Often, as his cameraman, I was able to put on film many of his ideas and one could guarantee working with John would not be the norm, best to expect the extreme knowing you will not be disappointed for It all came with the territory.
When John whispered me an idea, I found it wise to search behind the eyes to extract what this really meant. In reality this was to mean finding oneself in the most exciting of places and ultimately travelling the world.
He was one of the best fixers in the business who obviously had the ear of the military for we often used their hospitality to get from A to B.
The “Heroes of Telemark” is a well-known true war story, John had us in Norway with 41 Marine commando putting his version on film. The result meant coping with the cold, learning to ski, how to dig and survive in a snow hole. Not good if you were claustrophobic and didn’t like being buried in snow with just a ski pole poked through the roof for air and a solitary lit candle to show there was air to breath. A fantastic story of man’s endurance and courage. I failed on the skiing.
Before we knew anything about illegal immigrants in this country John with his PA Jane Mclean took me to Hong Kong, then a British colony, to film a story of Chinese trying to escape their mainland to claim asylum and freedom on Hong Kong Island. They would use anything to cross the shark invested China sea, float on lilos, pay huge sums to smugglers using speed boats or the beautiful hand-built craft they had made themselves. We were to spend several days and nights hunting down these poor wretches some little more than children, some whole families. At sea at night once caught, they would be hauled on board tied up and made to lie down on the deck, a Naval Marine would throw a grenade into their boat making it disappear in a flash loud bang and hundreds of splinters left floating on the water.
By day our helicopter would look for abandoned lilos to find their occupants hiding in the marshes. Swooping down they would be picked up, frightened, freezing have their hands tied with plastic straps and thrown into the back before being taken to a waiting truck and returned over the border into China only 30 minutes away. None of this was for the faint hearted.
It’s difficult to envisage the size of Argentina until you drive for hours on end and not see anything other than logging trucks.
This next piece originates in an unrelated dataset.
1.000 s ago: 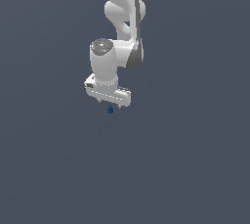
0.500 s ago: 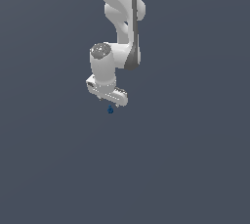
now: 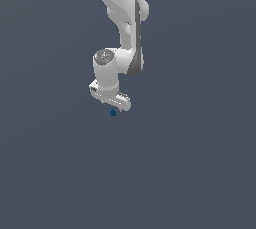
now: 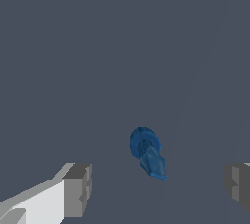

This is what it took including an unplanned overnight stay to get to the cattle ranch. It was only a brief stay but enough to see the Gauchos and how they rounded up the cattle, almost a Rodeo before going on to Buenos Aires to be flown to Stanley in the Falklands.
I suspect for John and I this trip to the ice, the Earnest Shackleton story, visiting the English and America Antarctic survey bases must have been the highlight of both our careers. All that is said about the place is there, especially from the air.
Nights came but it never got dark, evenings were spent in the wardroom telling tales or playing Cluedo according to Navy rules, rules which meant you could cheat as much as you like but not get caught. Hogmanay arrived whilst we were on board the Haggis duly piped in by our Scottish engineering officer in full gear delivered to the wardroom table. John and I survived, but only just. We took the ships whaler and rowed to the beach on Elephant Island where Shackleton eventually landed his crew.
Getting back to the UK was not uneventful. The flight to Buenos Aires was to mean flying through a tremendous thunderstorm with forked lightning flashing all around us and the aircraft being tossed around like a rag doll only surviving thanks to the skill of the brilliant Argentinian pilot. John and I sat next to one another saying nothing both looking at the lady in the next seat mumbling into her rosary!